Toward the end, the Fox hosts threw Trump a softball softer than all the other softballs they had lobbed at him during the nearly hourlong interview. Sunday is Mother’s Day, and did he have a message for moms? How would he be marking the day with Melania, his wife, mother to his youngest child?

“We’ll be together,” he said. “I’m going to Camp David — meeting, a big meeting, with the Joint Chiefs of Staff.” He went off on how he had rebuilt the military.
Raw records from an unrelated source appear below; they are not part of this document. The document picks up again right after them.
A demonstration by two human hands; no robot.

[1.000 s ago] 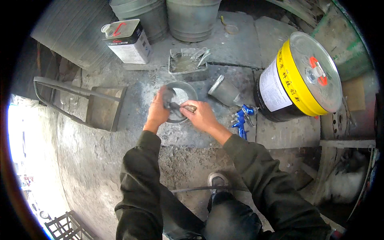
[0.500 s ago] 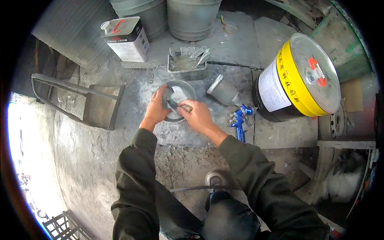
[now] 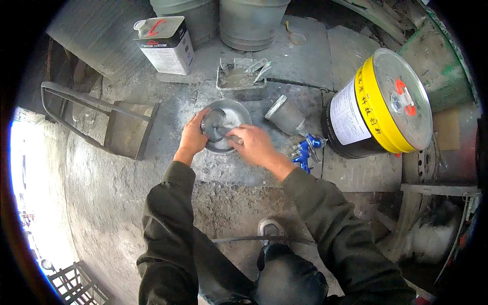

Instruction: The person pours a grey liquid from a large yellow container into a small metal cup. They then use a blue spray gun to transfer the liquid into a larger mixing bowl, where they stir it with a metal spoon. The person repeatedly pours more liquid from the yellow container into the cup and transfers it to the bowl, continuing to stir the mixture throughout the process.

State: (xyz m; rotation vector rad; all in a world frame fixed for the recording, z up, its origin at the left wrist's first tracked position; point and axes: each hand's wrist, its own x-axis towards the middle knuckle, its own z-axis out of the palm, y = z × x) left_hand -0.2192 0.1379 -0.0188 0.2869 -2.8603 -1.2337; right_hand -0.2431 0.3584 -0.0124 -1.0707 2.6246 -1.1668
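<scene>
A round metal bowl (image 3: pixel 243 113) stands on the dusty grey slab in front of me, whitish on the inside. Over its left side my left hand (image 3: pixel 192 138) is closed on a small round grey cup (image 3: pixel 213 122), tilted within the bowl. From the right, my right hand (image 3: pixel 253 145) grips a short-handled tool (image 3: pixel 235 139) whose working end points into the cup and bowl; blur hides whether it is a brush or a scraper. Right of the bowl lies a blue spray gun (image 3: pixel 304 152) with a dusty grey paint cup (image 3: pixel 286 117).
Behind the bowl is a rectangular tray (image 3: pixel 240 94) with tools in it. A tin can (image 3: pixel 168 53) and grey buckets (image 3: pixel 252 25) stand farther back. On the right is a large black-and-yellow drum (image 3: pixel 368 109); at left, a metal dustpan (image 3: pixel 129 129) with a long frame handle.
The cup in my left hand now shows its round opening more plainly. My right hand has shifted slightly with the tool, now blurred. The whole view has moved a little.
</scene>
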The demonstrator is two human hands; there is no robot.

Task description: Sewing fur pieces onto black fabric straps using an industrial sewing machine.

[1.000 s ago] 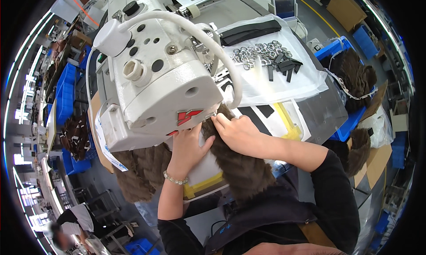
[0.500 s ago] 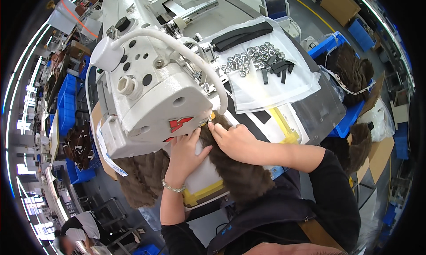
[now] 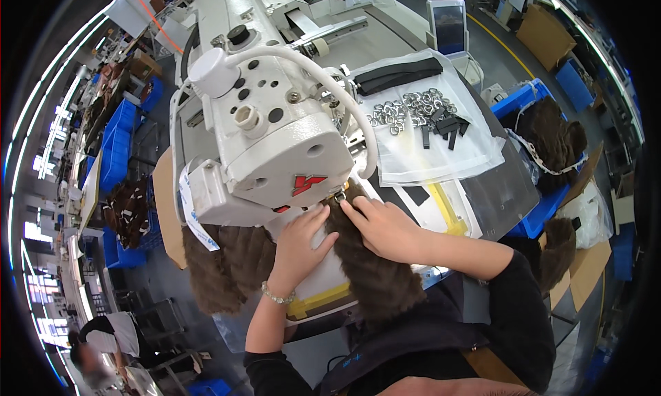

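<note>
Now the bare right hand (image 3: 387, 232) has eased back from the machine edge, uncovering a small shiny metal ring (image 3: 340, 197) at its index fingertip; a half-second ago the fingers hid it. So the ring end is exposed at the working spot. Right fingers sit loosely bent on the dark-brown plush fur strip (image 3: 375, 275); can't tell if the thumb pinches. Left hand (image 3: 301, 248) lies flat, thumb spread, fingertips at the strip's left edge. Strip runs from frame centre to lower centre, under the glossy white rounded machine head (image 3: 289, 155). Upper right: crinkled translucent white sheet (image 3: 441, 163) carrying loose silvery rings (image 3: 413, 110), stubby black tabs (image 3: 451, 129), flat black straps (image 3: 399, 77).
</note>
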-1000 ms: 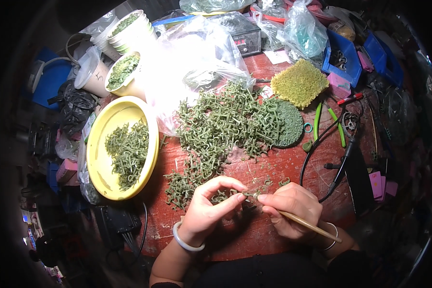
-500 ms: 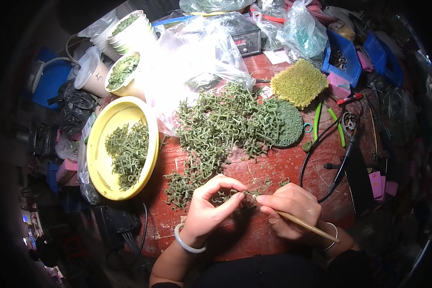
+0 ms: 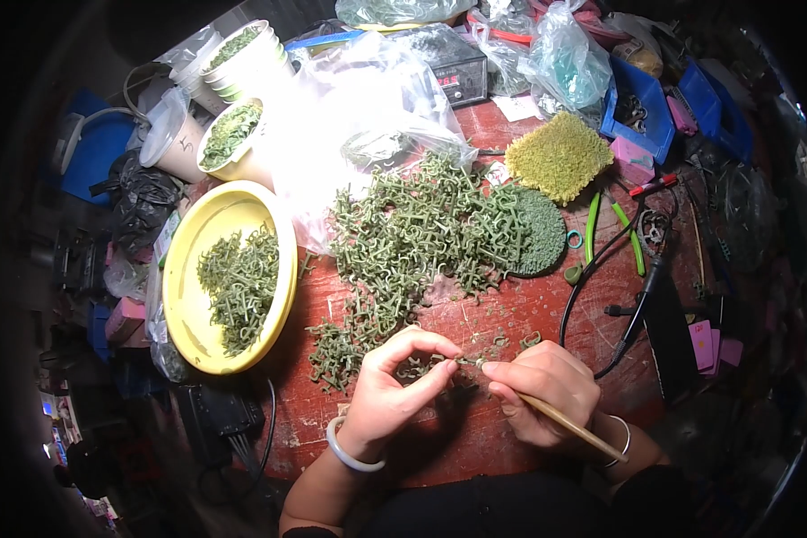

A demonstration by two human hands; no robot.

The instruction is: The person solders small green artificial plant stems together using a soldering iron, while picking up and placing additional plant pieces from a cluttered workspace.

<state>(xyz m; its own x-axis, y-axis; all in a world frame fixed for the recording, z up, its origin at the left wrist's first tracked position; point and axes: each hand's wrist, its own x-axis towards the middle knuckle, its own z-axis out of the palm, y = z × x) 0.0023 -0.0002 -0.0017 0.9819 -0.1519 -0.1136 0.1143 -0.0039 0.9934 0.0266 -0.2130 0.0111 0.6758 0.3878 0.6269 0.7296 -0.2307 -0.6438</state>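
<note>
My left hand pinches a small green piece between thumb and index finger, low at the middle of the view. My right hand grips a slim wooden-handled tool, its tip meeting or nearly meeting that piece; the exact contact is too small to tell. Just beyond my hands, a big loose pile of small, crooked green pieces spreads over the red worktop, with a few crumbs near my fingertips. To the left, a yellow basin holds more of these pieces.
White tubs and a bright clear bag stand behind. A yellow textured pad, green round pad, blue bins, green-handled pliers and a cabled tool lie right. A display box sits at the back.
</note>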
The hosts tried again: Did he have a message for moms?

“Well, all I can say is, 'Happy Mother’s Day,'” he said. “I had a great mom, I loved my mom, and she loved me which, I must tell you, probably not easy to do but she was so good to me. She was so good. I couldn’t do any wrong, which was a big problem, maybe that’s why I ended up the way I ended up, I don’t know, I couldn’t do any wrong in her eyes.”

“I miss my parents,” he said. And no one quite knew what to say. “Yeah, so do I — miss my parents,” host Steve Doocy chimed in. And then it was time to go.